→ **Problem to solve**:
Below are entries; copy exactly the lines from the one with "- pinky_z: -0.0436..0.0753" through the one with "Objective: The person", both included, and leave out the rest.

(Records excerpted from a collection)
"""
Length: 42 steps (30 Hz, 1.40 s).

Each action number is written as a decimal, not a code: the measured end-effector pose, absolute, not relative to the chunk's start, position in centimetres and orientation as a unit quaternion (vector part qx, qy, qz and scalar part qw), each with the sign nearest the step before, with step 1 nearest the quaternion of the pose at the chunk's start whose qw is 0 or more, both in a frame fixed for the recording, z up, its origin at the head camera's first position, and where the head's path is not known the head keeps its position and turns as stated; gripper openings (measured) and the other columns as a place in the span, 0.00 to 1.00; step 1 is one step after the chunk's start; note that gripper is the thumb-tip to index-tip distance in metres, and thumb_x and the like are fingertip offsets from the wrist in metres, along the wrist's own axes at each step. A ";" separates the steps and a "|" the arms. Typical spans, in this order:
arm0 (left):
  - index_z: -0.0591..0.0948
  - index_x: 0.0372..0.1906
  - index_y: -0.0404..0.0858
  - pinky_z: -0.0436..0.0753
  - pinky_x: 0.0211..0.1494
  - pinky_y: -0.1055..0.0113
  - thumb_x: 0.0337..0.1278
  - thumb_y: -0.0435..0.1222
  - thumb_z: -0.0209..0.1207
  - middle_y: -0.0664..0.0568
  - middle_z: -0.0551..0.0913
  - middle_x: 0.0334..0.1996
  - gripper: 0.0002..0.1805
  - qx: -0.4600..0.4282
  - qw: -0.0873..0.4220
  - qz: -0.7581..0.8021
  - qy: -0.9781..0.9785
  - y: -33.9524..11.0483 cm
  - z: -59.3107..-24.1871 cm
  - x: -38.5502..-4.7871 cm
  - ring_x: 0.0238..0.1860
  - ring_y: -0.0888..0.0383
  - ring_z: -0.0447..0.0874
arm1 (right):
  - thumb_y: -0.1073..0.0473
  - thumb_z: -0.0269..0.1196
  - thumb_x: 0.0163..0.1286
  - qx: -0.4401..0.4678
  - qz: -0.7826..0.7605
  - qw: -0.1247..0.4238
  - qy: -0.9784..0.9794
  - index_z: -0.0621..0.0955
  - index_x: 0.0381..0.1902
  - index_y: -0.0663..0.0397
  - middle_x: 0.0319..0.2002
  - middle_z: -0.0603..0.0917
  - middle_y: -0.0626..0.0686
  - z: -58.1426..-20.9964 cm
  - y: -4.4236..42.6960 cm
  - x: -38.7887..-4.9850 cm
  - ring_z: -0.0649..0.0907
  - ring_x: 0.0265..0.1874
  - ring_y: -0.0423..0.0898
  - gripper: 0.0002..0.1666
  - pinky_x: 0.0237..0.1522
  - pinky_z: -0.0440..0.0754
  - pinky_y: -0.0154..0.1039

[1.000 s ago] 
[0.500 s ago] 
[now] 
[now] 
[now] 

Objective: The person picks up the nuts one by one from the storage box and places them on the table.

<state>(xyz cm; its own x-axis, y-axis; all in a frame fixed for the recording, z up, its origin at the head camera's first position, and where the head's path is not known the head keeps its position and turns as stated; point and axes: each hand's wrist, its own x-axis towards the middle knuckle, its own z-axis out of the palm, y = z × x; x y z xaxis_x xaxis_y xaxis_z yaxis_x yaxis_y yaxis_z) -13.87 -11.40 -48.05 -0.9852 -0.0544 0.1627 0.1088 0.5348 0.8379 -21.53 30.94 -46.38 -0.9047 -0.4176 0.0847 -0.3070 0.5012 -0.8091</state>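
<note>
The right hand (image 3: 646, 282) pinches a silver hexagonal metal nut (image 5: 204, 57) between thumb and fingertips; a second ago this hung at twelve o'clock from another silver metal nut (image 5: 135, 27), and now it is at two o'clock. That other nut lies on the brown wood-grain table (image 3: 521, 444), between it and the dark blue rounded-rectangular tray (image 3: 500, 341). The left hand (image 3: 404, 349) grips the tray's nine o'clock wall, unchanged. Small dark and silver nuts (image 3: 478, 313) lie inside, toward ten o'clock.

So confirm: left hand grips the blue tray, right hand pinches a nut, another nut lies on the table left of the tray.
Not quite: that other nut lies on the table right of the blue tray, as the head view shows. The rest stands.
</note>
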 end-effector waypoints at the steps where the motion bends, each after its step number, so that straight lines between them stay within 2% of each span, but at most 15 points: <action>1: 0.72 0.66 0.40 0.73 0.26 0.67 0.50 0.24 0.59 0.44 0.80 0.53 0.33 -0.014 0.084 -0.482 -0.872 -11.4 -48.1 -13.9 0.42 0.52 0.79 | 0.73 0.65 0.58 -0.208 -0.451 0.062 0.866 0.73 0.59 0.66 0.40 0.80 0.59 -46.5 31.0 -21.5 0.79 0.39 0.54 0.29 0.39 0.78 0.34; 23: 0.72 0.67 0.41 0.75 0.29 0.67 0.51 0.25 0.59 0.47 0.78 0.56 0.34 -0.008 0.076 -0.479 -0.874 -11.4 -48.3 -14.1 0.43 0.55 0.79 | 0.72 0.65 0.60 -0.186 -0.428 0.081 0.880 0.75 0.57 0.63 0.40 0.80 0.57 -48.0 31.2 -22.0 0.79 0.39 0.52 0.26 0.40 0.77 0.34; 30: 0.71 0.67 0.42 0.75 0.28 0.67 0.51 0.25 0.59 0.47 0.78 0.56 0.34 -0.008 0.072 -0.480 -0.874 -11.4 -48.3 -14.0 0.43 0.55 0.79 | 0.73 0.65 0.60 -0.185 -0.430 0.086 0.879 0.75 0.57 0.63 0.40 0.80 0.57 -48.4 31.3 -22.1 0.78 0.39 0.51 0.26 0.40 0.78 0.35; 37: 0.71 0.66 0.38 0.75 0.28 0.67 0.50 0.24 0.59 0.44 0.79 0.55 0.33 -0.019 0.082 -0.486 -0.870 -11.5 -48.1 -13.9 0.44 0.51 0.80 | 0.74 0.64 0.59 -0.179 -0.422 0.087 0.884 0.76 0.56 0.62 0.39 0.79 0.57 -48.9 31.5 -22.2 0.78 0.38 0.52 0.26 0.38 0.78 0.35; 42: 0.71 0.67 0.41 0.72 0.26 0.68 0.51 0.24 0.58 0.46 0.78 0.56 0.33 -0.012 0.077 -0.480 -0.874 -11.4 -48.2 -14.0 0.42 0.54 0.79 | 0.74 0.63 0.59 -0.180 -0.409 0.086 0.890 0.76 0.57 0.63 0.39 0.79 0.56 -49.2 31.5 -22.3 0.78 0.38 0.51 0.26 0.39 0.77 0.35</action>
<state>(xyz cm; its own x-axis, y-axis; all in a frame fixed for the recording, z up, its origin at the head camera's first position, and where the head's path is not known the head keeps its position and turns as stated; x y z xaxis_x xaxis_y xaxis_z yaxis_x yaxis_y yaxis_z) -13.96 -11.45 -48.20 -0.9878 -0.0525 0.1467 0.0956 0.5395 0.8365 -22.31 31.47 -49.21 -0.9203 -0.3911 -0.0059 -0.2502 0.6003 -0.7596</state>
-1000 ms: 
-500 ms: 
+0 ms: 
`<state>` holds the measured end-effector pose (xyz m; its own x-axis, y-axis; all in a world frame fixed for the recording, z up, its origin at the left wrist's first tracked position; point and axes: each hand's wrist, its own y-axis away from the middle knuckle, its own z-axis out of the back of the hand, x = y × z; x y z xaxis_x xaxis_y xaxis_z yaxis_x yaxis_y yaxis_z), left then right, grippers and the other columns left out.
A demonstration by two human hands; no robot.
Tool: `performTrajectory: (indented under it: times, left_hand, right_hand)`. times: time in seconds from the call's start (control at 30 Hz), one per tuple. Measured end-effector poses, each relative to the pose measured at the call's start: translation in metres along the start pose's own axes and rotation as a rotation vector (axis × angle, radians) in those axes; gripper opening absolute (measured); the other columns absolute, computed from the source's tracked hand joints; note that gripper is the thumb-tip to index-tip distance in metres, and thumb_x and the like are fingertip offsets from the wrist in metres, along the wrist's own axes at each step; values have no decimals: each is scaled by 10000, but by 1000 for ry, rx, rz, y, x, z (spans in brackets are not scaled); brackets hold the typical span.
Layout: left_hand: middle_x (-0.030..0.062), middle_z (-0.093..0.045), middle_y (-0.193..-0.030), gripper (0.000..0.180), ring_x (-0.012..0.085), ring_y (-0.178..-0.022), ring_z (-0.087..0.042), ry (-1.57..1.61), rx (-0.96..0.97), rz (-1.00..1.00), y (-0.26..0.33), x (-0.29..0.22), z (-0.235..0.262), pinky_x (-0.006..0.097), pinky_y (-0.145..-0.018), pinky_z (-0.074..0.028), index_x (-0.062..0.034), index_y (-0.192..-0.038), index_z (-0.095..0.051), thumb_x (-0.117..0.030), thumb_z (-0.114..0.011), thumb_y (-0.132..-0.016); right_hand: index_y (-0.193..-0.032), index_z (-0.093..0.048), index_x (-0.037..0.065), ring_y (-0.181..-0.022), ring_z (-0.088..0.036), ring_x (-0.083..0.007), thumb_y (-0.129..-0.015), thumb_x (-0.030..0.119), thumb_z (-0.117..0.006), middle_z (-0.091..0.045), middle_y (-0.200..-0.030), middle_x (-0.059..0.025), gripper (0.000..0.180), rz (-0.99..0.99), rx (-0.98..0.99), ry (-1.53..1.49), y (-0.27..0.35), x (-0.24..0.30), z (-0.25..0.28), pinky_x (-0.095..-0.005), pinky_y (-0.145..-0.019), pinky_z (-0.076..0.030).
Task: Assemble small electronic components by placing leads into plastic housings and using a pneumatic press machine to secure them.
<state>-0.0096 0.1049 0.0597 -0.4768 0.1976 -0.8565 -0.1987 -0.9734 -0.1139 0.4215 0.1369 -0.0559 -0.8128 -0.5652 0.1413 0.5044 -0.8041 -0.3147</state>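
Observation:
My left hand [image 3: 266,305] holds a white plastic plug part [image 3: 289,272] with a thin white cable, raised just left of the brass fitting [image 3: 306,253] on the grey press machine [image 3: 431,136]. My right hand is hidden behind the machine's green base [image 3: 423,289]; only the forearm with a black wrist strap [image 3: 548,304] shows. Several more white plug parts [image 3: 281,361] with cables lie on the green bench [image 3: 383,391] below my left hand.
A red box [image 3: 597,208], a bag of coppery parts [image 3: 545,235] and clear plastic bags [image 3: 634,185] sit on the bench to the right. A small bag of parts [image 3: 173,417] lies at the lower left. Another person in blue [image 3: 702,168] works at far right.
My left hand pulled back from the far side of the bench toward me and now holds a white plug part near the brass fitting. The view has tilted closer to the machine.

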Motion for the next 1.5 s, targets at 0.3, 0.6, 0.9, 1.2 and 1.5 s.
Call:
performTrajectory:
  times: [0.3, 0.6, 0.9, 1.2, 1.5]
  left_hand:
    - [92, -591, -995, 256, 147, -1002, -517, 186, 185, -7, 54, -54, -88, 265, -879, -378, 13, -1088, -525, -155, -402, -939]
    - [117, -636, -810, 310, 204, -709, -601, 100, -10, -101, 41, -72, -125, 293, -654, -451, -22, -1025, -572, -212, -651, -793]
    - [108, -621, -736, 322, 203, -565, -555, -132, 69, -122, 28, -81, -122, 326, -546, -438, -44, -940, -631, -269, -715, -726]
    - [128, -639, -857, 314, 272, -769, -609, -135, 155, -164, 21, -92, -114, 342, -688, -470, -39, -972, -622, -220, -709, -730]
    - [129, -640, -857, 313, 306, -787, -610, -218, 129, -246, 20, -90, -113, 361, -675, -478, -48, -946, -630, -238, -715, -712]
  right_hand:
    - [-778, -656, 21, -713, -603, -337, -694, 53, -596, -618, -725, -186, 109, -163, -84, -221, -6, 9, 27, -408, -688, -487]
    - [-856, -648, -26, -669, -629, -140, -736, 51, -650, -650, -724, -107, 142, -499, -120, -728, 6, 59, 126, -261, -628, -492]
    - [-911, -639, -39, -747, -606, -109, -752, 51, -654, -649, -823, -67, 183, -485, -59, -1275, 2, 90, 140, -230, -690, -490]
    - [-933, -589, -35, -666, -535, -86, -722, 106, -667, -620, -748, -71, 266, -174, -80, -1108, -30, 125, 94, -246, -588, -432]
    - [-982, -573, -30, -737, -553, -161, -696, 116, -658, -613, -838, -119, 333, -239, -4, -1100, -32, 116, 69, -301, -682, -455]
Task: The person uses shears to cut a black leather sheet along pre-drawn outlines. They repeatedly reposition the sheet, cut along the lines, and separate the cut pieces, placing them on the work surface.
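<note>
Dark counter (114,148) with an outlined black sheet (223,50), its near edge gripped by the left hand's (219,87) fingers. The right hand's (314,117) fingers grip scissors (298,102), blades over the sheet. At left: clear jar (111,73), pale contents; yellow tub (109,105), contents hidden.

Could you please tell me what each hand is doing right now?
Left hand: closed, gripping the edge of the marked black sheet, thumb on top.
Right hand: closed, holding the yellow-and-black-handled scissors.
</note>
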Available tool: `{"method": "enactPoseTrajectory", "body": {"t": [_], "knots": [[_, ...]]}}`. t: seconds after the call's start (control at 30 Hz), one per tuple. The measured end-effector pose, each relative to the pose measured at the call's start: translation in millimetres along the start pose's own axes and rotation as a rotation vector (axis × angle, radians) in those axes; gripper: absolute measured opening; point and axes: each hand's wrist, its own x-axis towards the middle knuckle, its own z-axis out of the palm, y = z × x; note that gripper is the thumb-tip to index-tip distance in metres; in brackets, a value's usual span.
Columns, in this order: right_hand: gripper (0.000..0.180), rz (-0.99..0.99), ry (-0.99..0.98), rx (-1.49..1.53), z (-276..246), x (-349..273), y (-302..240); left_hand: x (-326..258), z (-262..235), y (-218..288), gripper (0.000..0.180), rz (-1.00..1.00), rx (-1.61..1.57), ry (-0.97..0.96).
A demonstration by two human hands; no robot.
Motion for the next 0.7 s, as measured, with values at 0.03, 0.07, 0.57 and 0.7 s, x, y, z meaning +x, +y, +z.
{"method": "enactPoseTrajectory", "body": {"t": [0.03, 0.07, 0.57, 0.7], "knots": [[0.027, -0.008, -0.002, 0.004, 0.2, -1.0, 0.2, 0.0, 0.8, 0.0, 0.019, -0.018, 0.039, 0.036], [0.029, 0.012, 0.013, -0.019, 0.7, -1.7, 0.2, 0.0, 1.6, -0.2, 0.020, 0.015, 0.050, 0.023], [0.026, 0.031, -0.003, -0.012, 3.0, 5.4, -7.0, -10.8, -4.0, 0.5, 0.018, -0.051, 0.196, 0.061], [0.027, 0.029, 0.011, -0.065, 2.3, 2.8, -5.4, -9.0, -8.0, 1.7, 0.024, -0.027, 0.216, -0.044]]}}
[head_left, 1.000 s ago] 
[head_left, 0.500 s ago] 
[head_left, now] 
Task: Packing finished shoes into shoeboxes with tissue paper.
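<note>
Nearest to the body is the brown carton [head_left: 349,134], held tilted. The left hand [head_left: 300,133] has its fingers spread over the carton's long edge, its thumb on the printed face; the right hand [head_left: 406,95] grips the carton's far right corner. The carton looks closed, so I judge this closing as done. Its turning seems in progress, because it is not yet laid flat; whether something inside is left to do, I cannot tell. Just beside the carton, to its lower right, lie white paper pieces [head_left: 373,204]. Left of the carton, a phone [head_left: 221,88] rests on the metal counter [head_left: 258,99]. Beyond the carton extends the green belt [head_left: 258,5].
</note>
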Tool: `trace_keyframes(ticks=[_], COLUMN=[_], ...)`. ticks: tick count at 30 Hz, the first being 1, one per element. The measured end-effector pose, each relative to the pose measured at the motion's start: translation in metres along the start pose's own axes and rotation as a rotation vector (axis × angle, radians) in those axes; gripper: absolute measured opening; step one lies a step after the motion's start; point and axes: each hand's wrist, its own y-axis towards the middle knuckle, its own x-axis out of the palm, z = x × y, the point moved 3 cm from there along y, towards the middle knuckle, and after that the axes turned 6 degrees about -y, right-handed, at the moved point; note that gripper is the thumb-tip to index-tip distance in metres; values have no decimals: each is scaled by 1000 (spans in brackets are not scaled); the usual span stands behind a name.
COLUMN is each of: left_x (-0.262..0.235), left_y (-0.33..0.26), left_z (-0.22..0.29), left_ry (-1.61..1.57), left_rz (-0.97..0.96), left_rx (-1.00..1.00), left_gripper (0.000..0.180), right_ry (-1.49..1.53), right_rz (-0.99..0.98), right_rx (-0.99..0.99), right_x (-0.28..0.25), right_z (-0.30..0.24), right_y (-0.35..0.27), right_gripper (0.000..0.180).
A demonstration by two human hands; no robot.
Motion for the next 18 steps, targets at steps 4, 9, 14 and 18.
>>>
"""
→ **Reply to the task**:
  - pinky_z: -0.0436..0.0753
  - pinky_x: 0.0211..0.1494
  - pinky_y: -0.1055..0.0113
  - thumb_x: 0.0337..0.1278
  - thumb_y: -0.0435..0.1222
  - thumb_z: -0.0209..0.1207
  - middle_y: -0.0664..0.0568
  - middle_z: -0.0551..0.0913
  - middle_x: 0.0334..0.1996
  - gripper: 0.0002..0.1805
  - qx: -0.4600..0.4282
  - qw: -0.0873..0.4220
  - qz: -0.7581..0.8021
  - qy: -0.9781..0.9785
  - y: -33.9524..11.0483 cm
  - z: -59.3107..-24.1871 cm
  - x: -38.5502..-4.7871 cm
  - ring_x: 0.0238..0.1860
  - ring_y: -0.0888..0.0383
  - ring_z: -0.0447..0.0874
arm1 (right):
  - thumb_y: -0.1073..0.0473
  - thumb_z: -0.0269..0.1196
  - thumb_x: 0.0163..0.1286
  - qx: -0.4401..0.4678
  - qz: -0.7826..0.7605
  - qw: -0.1247..0.4238
  - qy: -0.9784..0.9794
  - index_z: -0.0621..0.0955
  - index_x: 0.0381..0.1902
  - index_y: -0.0663..0.0397
  - middle_x: 0.0319..0.2002
  - middle_z: -0.0603..0.0917
  - middle_y: -0.0626..0.0686
  - z: -58.1426..-20.9964 cm
  - y: -4.4236..42.6960 cm
  - x: -38.7887..-4.9850 cm
  - ring_z: -0.0649..0.0907
  - ring_x: 0.0265..0.1874
  - ring_y: -0.0423..0.0898
  - gripper: 0.0002..0.1666
  - pinky_x: 0.0237..0.1522
  - pinky_z: -0.0440..0.0754
  - pinky_y: -0.0154..0.1039

[1.000 s ago] 
[0.500 s ago] 
[now] 
[now] 
[now] 

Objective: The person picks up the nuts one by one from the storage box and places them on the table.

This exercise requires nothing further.